* Exercise brief
Could you print every line from the first one of the records below through the line containing "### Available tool", with both included and nothing else?
··· Source material
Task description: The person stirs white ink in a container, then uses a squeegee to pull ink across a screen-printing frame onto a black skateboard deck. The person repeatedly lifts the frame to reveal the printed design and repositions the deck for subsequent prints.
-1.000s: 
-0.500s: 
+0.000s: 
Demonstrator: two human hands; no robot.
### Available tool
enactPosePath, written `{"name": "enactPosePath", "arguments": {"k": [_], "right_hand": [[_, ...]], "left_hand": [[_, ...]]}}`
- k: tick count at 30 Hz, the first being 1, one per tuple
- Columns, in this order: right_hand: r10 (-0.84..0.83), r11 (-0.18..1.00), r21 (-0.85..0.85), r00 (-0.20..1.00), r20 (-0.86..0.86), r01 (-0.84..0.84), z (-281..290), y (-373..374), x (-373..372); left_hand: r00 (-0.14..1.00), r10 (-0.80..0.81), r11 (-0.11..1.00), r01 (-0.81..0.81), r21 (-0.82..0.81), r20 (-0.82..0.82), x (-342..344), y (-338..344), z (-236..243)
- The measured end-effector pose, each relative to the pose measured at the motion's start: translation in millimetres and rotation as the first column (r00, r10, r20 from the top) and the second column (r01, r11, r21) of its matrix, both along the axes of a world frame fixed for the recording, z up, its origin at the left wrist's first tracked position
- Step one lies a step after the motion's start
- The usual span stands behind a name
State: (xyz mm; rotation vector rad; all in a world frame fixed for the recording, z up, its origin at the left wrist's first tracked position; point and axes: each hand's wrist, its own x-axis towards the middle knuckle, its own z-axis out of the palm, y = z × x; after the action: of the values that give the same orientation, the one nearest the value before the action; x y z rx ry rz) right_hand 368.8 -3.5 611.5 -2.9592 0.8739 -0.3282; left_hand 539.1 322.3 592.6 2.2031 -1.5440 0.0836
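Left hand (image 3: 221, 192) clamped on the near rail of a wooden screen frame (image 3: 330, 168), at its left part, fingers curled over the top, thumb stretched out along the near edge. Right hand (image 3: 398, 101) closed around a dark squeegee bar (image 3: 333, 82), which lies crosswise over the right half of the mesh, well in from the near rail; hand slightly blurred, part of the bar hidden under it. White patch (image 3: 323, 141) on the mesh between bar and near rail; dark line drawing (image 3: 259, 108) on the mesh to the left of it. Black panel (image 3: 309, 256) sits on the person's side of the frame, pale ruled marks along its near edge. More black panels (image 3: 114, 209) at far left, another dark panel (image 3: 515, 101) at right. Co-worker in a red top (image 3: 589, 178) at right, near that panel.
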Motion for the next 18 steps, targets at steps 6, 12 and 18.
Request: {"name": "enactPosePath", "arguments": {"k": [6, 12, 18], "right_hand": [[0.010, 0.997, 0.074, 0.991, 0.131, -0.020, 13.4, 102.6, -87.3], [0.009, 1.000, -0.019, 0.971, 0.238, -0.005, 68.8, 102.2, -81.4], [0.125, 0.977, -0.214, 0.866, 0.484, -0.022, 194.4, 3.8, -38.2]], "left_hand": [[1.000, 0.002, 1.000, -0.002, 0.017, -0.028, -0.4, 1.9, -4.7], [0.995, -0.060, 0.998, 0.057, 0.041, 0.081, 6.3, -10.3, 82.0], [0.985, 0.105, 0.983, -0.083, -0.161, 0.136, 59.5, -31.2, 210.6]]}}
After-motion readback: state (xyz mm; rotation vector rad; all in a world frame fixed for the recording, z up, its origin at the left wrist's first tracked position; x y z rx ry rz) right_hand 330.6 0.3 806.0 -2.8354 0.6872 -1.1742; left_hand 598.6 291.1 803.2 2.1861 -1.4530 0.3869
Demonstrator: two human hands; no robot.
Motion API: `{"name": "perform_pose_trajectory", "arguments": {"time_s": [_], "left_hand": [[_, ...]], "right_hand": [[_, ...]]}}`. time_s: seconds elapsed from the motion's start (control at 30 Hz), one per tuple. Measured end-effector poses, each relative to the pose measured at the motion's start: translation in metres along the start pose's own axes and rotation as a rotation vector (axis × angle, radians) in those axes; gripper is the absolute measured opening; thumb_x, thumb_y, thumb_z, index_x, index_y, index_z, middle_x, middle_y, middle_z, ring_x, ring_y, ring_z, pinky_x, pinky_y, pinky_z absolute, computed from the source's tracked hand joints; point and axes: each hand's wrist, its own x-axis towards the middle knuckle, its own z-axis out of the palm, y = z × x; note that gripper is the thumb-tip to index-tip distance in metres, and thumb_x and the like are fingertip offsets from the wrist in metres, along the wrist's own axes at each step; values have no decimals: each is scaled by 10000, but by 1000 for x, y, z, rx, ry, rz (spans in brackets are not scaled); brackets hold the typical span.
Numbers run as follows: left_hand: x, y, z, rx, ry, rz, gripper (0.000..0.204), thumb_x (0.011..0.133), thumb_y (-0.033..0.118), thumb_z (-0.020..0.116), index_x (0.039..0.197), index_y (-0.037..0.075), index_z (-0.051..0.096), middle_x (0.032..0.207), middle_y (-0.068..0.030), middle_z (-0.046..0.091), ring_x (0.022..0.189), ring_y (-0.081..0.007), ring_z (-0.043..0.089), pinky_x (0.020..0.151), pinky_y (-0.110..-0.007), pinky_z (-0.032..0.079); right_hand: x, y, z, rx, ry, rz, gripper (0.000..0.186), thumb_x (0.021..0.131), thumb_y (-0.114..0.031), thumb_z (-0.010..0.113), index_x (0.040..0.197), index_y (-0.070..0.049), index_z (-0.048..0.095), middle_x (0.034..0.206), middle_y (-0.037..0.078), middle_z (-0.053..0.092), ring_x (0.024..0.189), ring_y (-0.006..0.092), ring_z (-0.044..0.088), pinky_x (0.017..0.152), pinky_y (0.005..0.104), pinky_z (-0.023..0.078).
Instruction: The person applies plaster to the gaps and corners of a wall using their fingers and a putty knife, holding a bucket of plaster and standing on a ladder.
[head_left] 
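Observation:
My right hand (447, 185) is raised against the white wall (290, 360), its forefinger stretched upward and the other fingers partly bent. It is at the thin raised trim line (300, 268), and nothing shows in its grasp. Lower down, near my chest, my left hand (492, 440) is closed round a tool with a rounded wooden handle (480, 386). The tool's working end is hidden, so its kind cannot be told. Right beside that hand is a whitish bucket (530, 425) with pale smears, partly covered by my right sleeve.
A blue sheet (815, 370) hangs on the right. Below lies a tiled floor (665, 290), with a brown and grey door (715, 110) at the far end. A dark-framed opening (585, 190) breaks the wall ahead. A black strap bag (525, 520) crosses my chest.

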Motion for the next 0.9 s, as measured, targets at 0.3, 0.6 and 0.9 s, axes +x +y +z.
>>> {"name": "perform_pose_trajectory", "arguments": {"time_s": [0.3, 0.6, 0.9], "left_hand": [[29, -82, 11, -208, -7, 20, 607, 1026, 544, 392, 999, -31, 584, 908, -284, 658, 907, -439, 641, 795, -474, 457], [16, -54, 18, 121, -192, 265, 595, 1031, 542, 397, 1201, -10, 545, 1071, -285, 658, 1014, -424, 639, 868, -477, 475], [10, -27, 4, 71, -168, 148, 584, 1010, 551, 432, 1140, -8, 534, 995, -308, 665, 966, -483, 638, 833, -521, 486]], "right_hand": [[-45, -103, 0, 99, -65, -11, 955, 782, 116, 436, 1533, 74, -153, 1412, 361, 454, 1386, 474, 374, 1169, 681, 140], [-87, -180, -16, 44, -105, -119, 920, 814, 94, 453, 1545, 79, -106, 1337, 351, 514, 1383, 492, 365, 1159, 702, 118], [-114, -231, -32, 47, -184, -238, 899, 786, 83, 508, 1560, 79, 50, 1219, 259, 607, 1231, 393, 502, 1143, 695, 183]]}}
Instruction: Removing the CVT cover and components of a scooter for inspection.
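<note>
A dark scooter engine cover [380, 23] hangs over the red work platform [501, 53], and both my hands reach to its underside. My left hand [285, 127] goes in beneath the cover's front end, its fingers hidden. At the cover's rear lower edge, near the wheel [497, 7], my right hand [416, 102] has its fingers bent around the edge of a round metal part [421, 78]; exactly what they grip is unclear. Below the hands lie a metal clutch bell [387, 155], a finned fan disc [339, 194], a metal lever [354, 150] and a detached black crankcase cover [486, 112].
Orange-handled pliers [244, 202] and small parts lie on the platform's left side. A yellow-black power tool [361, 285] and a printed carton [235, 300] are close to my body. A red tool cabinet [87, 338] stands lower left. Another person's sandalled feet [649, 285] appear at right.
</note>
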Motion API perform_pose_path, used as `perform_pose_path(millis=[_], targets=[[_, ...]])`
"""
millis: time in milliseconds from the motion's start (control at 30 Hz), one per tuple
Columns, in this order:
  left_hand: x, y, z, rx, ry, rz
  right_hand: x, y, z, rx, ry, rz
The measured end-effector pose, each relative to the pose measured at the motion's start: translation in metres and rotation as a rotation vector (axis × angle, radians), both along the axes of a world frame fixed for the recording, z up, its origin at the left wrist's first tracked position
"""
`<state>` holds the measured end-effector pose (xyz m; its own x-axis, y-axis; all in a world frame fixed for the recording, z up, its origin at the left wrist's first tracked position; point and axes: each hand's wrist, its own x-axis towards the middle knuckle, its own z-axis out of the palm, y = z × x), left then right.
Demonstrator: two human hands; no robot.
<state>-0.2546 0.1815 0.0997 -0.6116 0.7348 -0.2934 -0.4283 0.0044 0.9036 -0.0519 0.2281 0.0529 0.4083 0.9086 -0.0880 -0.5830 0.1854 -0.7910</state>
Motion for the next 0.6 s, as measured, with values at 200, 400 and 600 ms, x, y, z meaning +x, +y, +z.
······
* Output of the task
Task description: The person stirs white ink in a container, then uses a squeegee to pull ink across a screen-printing frame onto a black skateboard deck. The person repeatedly lifts the frame to reveal the printed design and repositions the deck for subsequent prints.
-1.000s: 
-0.500s: 
+0.000s: 
Demonstrator: two human hands; no robot.
### Available tool

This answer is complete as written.